WHAT TO PRODUCE ▸ Reproduce the listing exactly. Omit pictures.

-----

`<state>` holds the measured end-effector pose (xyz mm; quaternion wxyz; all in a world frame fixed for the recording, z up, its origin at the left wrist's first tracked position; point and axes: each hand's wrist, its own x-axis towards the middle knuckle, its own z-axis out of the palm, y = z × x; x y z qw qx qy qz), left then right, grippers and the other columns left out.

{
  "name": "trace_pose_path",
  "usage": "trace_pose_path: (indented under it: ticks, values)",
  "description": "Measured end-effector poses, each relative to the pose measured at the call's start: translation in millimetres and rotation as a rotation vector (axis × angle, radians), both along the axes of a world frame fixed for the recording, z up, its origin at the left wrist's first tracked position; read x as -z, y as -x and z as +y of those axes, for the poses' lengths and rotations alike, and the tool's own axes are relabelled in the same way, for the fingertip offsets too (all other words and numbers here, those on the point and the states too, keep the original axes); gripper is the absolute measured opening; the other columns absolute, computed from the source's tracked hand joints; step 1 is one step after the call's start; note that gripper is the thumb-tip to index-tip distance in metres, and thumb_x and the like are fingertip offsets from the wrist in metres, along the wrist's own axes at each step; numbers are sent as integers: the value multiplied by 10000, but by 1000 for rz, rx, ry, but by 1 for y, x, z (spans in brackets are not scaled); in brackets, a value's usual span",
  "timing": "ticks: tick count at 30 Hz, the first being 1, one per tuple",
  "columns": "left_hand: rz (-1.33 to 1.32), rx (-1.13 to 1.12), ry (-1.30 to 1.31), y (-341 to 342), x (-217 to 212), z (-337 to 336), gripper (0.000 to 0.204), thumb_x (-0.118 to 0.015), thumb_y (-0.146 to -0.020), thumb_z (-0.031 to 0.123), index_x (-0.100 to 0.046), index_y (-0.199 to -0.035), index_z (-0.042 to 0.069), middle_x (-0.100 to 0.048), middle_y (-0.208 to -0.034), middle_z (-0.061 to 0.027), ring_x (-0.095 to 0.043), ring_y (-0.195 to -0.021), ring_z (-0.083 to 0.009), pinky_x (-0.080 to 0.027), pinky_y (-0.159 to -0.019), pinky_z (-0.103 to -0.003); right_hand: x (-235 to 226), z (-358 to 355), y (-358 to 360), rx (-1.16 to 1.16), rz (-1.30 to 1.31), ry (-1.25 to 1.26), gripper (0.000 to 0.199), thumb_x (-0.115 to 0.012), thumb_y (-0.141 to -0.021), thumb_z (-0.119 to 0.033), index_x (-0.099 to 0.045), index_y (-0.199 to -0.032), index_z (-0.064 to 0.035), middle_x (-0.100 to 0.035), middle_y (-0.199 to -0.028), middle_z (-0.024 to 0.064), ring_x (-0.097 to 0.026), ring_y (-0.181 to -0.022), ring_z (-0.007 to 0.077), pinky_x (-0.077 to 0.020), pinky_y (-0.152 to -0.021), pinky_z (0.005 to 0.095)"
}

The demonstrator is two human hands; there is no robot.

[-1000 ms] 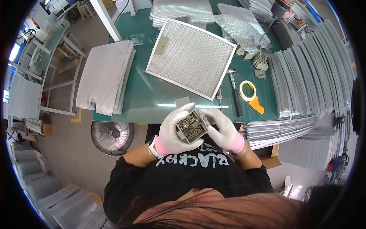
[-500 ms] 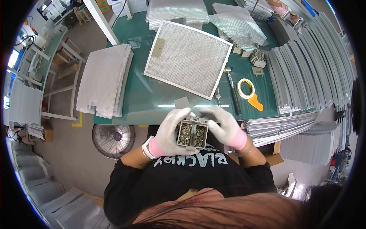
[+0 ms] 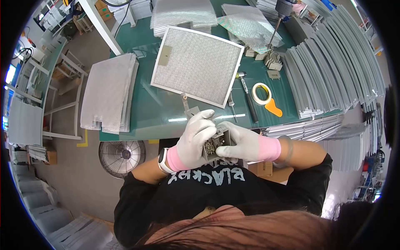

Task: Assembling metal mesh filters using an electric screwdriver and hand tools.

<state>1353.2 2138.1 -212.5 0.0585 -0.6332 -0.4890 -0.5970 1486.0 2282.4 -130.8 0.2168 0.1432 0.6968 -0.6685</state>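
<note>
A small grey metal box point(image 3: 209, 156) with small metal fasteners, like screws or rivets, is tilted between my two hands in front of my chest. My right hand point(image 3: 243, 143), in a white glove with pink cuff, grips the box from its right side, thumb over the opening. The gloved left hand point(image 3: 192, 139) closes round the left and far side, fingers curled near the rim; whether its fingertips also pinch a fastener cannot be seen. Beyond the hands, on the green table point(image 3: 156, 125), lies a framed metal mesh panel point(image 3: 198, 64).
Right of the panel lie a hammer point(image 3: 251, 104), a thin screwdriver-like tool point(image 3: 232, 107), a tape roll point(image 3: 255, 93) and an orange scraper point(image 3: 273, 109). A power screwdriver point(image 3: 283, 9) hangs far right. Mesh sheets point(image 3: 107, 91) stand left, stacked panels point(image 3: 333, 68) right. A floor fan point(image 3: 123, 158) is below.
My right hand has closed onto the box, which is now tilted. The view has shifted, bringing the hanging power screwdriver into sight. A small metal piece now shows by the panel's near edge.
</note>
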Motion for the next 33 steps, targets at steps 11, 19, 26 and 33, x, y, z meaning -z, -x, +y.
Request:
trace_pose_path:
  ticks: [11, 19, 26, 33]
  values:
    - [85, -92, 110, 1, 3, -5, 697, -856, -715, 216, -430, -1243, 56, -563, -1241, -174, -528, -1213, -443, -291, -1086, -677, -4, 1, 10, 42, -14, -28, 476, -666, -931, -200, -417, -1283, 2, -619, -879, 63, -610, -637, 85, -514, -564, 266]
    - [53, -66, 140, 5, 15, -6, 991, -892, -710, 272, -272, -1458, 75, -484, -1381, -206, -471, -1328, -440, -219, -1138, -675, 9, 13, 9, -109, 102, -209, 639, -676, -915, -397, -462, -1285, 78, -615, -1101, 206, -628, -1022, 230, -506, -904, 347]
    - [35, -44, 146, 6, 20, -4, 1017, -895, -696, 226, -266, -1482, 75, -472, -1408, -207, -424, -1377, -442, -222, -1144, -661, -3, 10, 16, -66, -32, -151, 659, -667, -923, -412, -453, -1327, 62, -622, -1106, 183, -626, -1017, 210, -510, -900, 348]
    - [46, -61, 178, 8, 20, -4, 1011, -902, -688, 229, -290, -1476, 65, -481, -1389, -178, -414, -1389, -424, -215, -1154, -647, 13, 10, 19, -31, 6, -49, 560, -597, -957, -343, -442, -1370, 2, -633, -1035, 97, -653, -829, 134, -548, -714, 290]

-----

OUTPUT FOR THIS EXERCISE ▸
`<state>` holds the measured end-effector pose (xyz mm; quaternion wxyz; all in a world frame fixed for the recording, z up, its origin at the left wrist's first tracked position; point and axes: each hand's wrist, its own x-axis towards the middle knuckle, its own z-axis out of the palm, y = z × x; x y z qw qx qy qz), left then right, grippers and the other columns left out.

{
  "name": "trace_pose_path",
  "usage": "trace_pose_path: (indented under it: ticks, values)",
  "description": "Measured end-effector poses, each relative to the pose measured at the call's start: translation in millimetres and rotation as a rotation vector (axis × angle, radians), both along the axes of a world frame fixed for the recording, z up, its origin at the left wrist's first tracked position; read x as -z, y as -x and z as +y of those axes, for the poses' lengths and rotations alike, and the tool's own axes are relabelled in the same way, for the fingertip offsets too (all other words and numbers here, those on the point and the states too, keep the original axes); gripper is the absolute measured opening; the other columns absolute, computed from the source's tracked hand joints; step 1 is one step after the call's start; note that gripper is the thumb-tip to index-tip distance in metres, and thumb_x and the like are fingertip offsets from the wrist in metres, along the wrist's own axes at each step; numbers are sent as integers: the value multiplied by 10000, but by 1000 for rz, rx, ry, but by 1 for y, x, z (spans in brackets are not scaled); in brackets, a value's usual span",
  "timing": "ticks: tick count at 30 Hz, the first being 1, one per tuple",
  "columns": "left_hand: rz (-1.33 to 1.32), rx (-1.13 to 1.12), ry (-1.30 to 1.31), y (-341 to 342), x (-217 to 212), z (-337 to 336), gripper (0.000 to 0.204), thumb_x (-0.118 to 0.015), thumb_y (-0.146 to -0.020), thumb_z (-0.031 to 0.123), index_x (-0.100 to 0.046), index_y (-0.199 to -0.035), index_z (-0.042 to 0.069), middle_x (-0.100 to 0.048), middle_y (-0.208 to -0.034), middle_z (-0.061 to 0.027), ring_x (-0.095 to 0.043), ring_y (-0.195 to -0.021), ring_z (-0.083 to 0.009), pinky_x (-0.080 to 0.027), pinky_y (-0.159 to -0.019), pinky_z (-0.103 to -0.003); right_hand: x (-235 to 226), z (-358 to 355), y (-358 to 360), rx (-1.16 to 1.16), rz (-1.30 to 1.31), ry (-1.25 to 1.26), gripper (0.000 to 0.199), thumb_x (-0.115 to 0.012), thumb_y (-0.141 to -0.021), thumb_z (-0.119 to 0.033), index_x (-0.099 to 0.045), index_y (-0.199 to -0.032), index_z (-0.064 to 0.035), middle_x (-0.100 to 0.035), middle_y (-0.199 to -0.028), middle_z (-0.024 to 0.064), ring_x (-0.097 to 0.026), ring_y (-0.181 to -0.022), ring_z (-0.007 to 0.077), pinky_x (-0.077 to 0.020), pinky_y (-0.152 to -0.021), pinky_z (0.005 to 0.095)"
}

The demonstrator is two human hands; there is no robot.

[-1000 ms] 
[-500 ms] 
[+0 ms] 

Task: Assembling metal mesh filters using an electric screwdriver and hand tools.

<state>1353.2 2138.1 -212.5 0.0585 -0.6332 -0.4890 -0.5970 1486.0 2282.4 -130.8 0.2168 0.1432 0.6968 -0.6685</state>
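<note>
A small grey metal box point(image 3: 209, 156) with small metal fasteners, like screws or rivets, is tilted between my two hands in front of my chest. My right hand point(image 3: 243, 143), in a white glove with pink cuff, grips the box from its right side, thumb over the opening. The gloved left hand point(image 3: 192, 139) closes round the left and far side, fingers curled near the rim; whether its fingertips also pinch a fastener cannot be seen. Beyond the hands, on the green table point(image 3: 156, 125), lies a framed metal mesh panel point(image 3: 198, 64).
Right of the panel lie a hammer point(image 3: 251, 104), a thin screwdriver-like tool point(image 3: 232, 107), a tape roll point(image 3: 255, 93) and an orange scraper point(image 3: 273, 109). A power screwdriver point(image 3: 283, 9) hangs far right. Mesh sheets point(image 3: 107, 91) stand left, stacked panels point(image 3: 333, 68) right. A floor fan point(image 3: 123, 158) is below.
My right hand has closed onto the box, which is now tilted. The view has shifted, bringing the hanging power screwdriver into sight. A small metal piece now shows by the panel's near edge.
</note>
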Motion for the next 33 steps, targets at steps 11, 19, 26 and 33, x, y, z meaning -z, -x, +y.
Request:
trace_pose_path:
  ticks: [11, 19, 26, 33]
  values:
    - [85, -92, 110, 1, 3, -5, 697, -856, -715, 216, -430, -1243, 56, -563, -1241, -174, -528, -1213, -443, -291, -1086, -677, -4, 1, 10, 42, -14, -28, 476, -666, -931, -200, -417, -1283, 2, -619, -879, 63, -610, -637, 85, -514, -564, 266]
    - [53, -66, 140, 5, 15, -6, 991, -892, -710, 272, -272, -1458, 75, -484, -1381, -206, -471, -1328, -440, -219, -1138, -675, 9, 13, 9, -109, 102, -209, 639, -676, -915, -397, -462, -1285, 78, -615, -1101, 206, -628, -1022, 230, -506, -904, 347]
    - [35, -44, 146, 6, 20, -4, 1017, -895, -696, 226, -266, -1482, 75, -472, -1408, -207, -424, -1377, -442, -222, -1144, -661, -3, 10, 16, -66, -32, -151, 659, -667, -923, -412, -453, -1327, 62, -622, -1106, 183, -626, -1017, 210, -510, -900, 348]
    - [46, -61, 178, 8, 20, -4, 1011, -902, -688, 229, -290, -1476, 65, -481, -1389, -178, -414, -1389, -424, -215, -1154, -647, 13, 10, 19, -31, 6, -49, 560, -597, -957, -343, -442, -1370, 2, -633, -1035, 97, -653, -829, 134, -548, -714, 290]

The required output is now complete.